### TASK DETAILS
Please give back, exactly as written, the lines from the line with "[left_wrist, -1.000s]" to the line with "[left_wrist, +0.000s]" in the listing below, leaving out all pictures.

• • • • •

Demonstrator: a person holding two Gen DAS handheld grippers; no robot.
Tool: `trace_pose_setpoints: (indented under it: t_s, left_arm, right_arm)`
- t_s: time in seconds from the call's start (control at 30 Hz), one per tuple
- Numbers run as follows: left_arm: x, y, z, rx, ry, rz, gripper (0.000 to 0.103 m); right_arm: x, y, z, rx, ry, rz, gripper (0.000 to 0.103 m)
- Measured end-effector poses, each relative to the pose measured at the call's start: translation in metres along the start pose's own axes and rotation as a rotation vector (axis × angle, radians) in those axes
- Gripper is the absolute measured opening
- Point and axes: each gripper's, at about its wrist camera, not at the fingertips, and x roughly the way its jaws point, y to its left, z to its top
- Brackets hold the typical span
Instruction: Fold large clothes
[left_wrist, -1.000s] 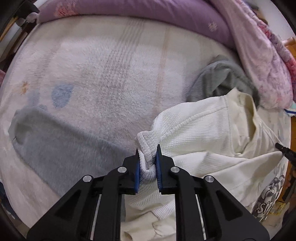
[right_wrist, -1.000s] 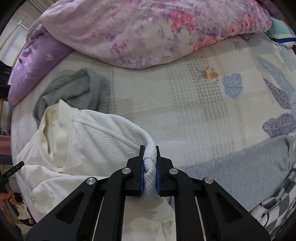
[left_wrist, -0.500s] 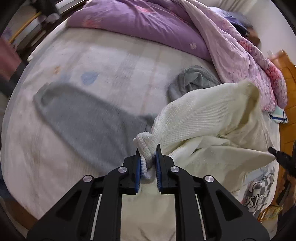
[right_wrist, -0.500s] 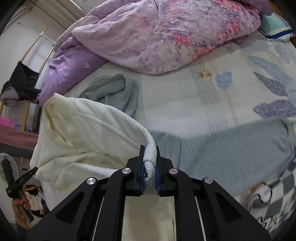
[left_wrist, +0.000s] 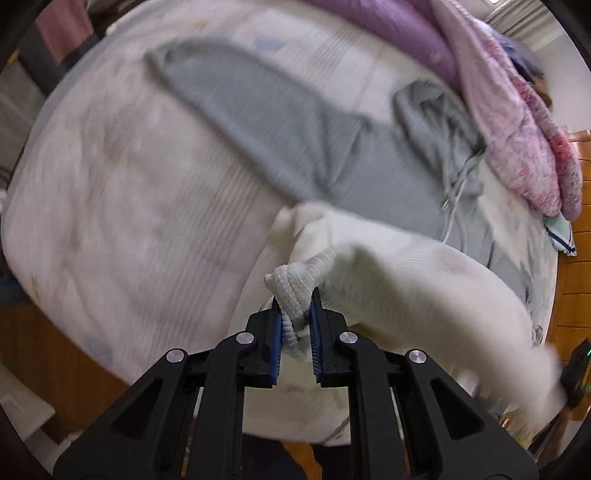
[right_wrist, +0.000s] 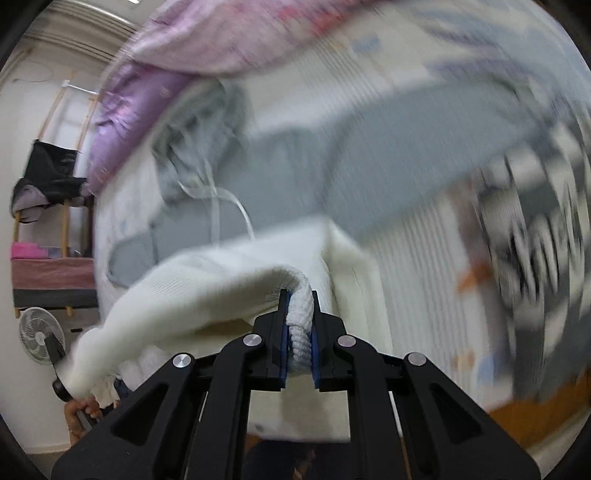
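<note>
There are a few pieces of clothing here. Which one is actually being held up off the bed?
The white knit garment: both grippers pinch its bunched edge, so it hangs between them. The grey hooded sweatshirt lies spread on the bed.

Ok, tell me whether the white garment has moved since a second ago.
Yes. The white garment, clamped in the left gripper and right gripper, has been pulled off the grey hoodie it covered, toward the bed's near edge.

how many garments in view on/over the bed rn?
2, maybe more hidden. White knit top is lifted over the bed, held by left claw and right claw. Grey hoodie lies spread flat on the bedsheet.
</note>
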Motion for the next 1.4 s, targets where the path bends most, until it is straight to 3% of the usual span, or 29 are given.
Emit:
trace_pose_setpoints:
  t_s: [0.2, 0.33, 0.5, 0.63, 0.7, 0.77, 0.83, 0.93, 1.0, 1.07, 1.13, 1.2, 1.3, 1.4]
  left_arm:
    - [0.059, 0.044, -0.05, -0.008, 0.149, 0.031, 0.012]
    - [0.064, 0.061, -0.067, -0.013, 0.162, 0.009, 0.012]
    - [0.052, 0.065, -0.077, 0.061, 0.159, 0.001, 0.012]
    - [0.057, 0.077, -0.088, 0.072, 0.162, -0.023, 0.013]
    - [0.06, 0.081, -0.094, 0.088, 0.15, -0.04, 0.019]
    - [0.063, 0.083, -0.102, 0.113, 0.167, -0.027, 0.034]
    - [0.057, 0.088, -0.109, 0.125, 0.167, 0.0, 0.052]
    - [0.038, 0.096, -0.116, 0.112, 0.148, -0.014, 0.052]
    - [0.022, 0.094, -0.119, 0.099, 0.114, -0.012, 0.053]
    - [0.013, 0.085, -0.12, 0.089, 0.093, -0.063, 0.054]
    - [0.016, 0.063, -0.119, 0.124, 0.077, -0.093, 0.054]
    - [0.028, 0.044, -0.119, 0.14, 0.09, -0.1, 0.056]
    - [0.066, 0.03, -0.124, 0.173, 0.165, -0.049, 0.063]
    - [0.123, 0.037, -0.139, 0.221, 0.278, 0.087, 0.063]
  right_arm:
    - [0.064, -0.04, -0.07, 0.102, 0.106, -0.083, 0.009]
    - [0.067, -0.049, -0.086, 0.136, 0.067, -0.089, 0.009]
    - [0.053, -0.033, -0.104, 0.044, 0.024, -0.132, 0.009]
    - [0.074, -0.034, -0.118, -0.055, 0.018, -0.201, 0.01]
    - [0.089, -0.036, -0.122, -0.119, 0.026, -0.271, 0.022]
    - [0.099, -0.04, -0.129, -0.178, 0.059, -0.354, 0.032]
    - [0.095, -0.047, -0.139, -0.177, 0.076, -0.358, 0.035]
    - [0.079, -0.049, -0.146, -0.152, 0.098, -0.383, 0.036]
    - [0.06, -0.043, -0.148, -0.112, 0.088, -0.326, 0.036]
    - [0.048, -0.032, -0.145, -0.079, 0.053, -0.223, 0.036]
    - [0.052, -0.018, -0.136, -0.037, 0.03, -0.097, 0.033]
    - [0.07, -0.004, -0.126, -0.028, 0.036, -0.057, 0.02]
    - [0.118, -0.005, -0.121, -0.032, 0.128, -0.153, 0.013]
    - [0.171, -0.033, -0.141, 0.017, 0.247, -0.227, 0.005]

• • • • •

### SOLUTION TO THIS PROBLEM
[left_wrist, -1.000s] 
[right_wrist, -1.000s] 
[left_wrist, -0.500s] 
[right_wrist, -0.500s] 
[left_wrist, +0.000s] 

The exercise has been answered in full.